Tuesday, October 4, 2011

The Hymn of Aten and the Book of Psalms

I’m not so sure that these two versions is a result of direct borrowing. It was kind of hard to relate the two together because in the other comparisons that we have done there were words that were specifically the same throughout the two.

The first similarity between the two texts is: in the Psalm book line 2: “Wrapped in light like a cloak, stretching out heavens like a tent-cloth.” And when The Hymn to the Aten states: “You are appealing, great, sparkling, high over every land; your rays embrace the lands as far as everything you have made.” The only difference really is the amount of words it takes to get the point across. It appears that in the book of Psalms and in the Hymn to the Aten, someone is telling the Lord that the light that he creates covers everything that he has made. In the books of Psalms line 14, it says, “he makes the hay sprout for cattle, grass for the labor of humankind to bring forth bread from the earth,” seems like a chain reaction in a way. One thing leads to another that leads to another, and gives us the things we need for nourishment. In the Hymn to the Aten, it says, “in the underworld you make a Nile that you may bring it forth as you wish to feed the populance,” it says he does what he does for the betterment of the people, but only when he chooses too. While in the book of Psalms to me it says that he does what he does for the betterment of the population all the time.

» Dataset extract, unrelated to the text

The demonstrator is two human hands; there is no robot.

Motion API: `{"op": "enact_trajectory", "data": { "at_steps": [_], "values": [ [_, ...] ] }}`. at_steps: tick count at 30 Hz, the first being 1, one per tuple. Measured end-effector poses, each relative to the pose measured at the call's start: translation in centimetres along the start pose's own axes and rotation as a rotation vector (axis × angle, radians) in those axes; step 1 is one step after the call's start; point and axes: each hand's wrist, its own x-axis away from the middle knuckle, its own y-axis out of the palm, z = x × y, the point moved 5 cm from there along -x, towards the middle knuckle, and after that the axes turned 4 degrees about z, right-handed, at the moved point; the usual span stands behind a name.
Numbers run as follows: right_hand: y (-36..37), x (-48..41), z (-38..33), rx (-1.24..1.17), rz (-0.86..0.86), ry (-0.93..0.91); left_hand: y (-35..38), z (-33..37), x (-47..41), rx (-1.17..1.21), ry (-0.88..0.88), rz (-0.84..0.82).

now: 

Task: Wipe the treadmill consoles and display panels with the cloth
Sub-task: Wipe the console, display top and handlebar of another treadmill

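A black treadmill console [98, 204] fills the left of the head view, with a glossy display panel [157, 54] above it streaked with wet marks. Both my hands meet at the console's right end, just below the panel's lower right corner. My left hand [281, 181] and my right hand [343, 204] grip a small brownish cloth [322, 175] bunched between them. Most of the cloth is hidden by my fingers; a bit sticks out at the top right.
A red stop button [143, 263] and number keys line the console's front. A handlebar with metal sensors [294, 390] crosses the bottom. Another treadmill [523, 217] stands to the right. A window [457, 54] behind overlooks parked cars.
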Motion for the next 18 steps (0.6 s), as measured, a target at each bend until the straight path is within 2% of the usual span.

They both represent the lives of Israelites to me because I believe that the book of Psalms kind of describes the things that they ended up going through over the times, and both readings send the same message. What I got from the Psalms and the Hymn to the Aten was that everything that happened was simply to benefit something else. These two are similar in the messages that they are trying to get across, but the book of Psalms is more obvious with how it perceives the message.